野口整体 金井蒼天(省蒼)の潜在意識教育と思想

金井省蒼(蒼天)の遺稿から説く「野口整体とは」

第一章 野口整体の身心の観方と「からだ言葉」三7②

からだ言葉は、気の「心理的側面」を表していた

― 気のはたらきを研究するには深層心理学の方法が必要

②日本の「腰・肚」文化とからだ言葉

 現代の日常的な意識における人間関係では、各人の「心」は皮膚の内側、または頭の中に閉じ込められてはたらくものと捉えられ、他者の心(感情想念)が何を思って(感じて)いるかは、言葉で尋ねてその返答に依るか、はっきりと行動に表われたものしか認識できないという人が多くなっています。

 しかし、このようにしか認識できない「心」とは意識の意味であって、意識の下(もと)には無意識(潜在意識)の領域があり、ここがはたらいていないのです。それは言葉以前の、そして無心の心に基づく自身の身体感覚や共感性を通して捉える、気(心)の世界です。湯浅氏が深層心理学の必要性を説くのはこのためです。

 瞑想の訓練を経た人は、気を感得することができます。経験的に表現すると、気は、変性意識状態(瞑想意識)において直観的に知られる作用です。

 瞑想の訓練を経た人は、気を感得することができます。経験的に表現すると、気は、変性意識状態(瞑想意識)において直観的に知られる作用です。

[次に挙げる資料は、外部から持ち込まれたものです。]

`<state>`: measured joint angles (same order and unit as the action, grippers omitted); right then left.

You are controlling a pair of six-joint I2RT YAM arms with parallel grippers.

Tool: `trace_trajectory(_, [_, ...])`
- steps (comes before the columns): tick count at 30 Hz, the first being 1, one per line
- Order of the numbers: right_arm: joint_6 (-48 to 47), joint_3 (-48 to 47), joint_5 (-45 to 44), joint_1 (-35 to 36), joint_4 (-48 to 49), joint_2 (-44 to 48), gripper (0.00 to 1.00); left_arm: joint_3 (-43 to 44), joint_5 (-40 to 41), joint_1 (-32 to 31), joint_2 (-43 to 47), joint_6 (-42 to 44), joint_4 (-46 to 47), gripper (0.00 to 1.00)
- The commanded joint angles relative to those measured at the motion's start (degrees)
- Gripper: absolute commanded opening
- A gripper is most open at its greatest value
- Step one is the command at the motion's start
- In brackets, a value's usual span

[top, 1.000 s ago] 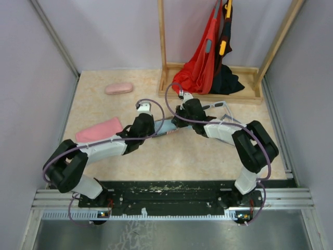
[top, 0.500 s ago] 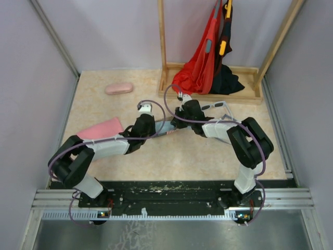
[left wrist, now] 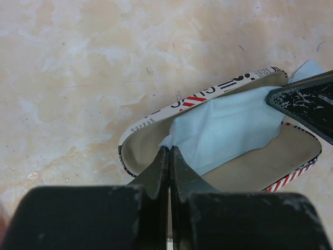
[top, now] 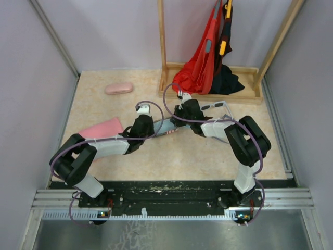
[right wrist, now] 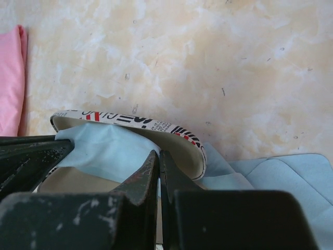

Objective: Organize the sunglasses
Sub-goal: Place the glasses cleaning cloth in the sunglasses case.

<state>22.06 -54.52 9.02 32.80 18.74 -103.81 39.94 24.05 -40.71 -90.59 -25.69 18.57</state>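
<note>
Both elbows have drawn inward over the past second; my view shows the wrists where they were. At far left a pink case [top: 118, 88] lies toward the back, with a folded pink cloth [top: 99, 129] nearer. The left gripper [left wrist: 169, 152] is clenched on a corner of the light-blue cloth [left wrist: 223, 130] inside the open flag-printed case [left wrist: 156, 112] at mid-table. The right gripper [right wrist: 158, 156] is squeezed closed, tips on that cloth by the case's rim; whether it pinches fabric I cannot tell. The white sunglasses [top: 215, 106] lie on the table just beyond the right arm, near the wooden stand [top: 247, 97].
</note>
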Motion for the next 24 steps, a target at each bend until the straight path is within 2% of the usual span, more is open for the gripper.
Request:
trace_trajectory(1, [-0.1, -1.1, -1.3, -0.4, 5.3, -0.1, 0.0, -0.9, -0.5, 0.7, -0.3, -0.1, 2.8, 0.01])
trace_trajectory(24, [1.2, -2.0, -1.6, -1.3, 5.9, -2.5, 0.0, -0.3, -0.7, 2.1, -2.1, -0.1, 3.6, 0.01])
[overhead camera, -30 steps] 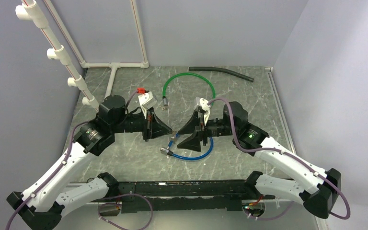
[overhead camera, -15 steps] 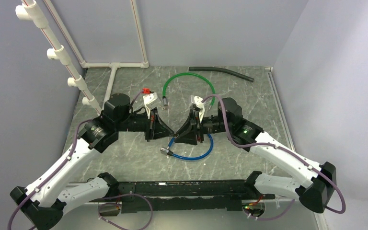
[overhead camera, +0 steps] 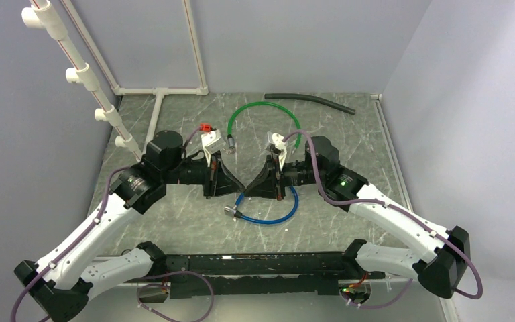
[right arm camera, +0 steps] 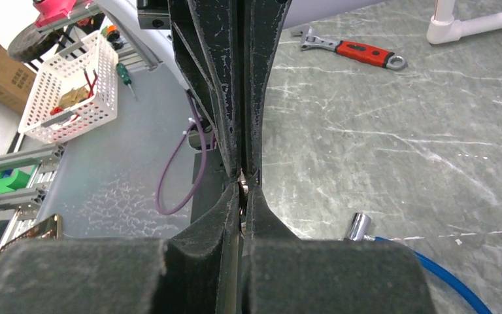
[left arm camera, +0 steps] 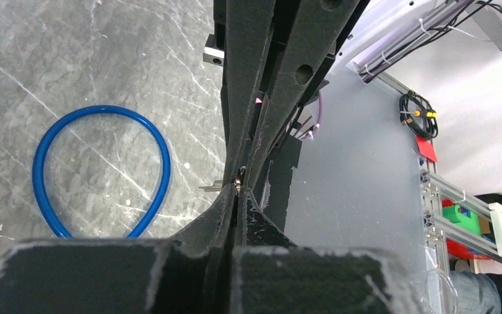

 そして、東洋の伝統にもとづく瞑想の訓練は、(感情制御のための)情動のコントロールを意味します。いいかえれば、無意識における情動の作用を浄化していくときに、人は気を感得する状態にまで至ることができるのです(情動によって身心が影響を受けている状態では気を感得することはできない)。

 情動によって自我の主体性が奪われるという状況(コンプレックスによる支配)を脱却し(=無意識における情動の作用を浄化し)、無意識の直観的能力「気」を意識化することが、まさに修行(=直観的認識能力を顕在化させる訓練)なのです。

 本章である程度述べたように、「腰・肚」文化が定着していた近代以前の日本では、心身の統一性(意識と無意識の統合性)を高めることによる情緒の安定(情動のコントロール)を重んじて生きていたため、修行者や達人ほどではなくとも身心の統一力が高く、「気」を前提として他者との関係を捉えていました(これが、身体意識によって人の心を捉えていた、ということ)。

 そこから自分や他者の心の滞りを直観的に(勘で)捉え、「からだ言葉」で言い表すことで、身心にまとまりがないこと(心の乱れ)に相互に注意を促してきたのが、かつての日本の文化だったのです(このような時代とは異なる現代日本人の心の変化を、師野口晴哉は「愉気が行われなくなったのです」と表現した。)。

 そして、私の心療整体では、「気の心理的側面(感情・情動)」を、身体に手で触れることによって、実体的にも捉えているのです(この捉えた心の内容を表現するため、コンプレックスなどのユング心理学用語を援用している)。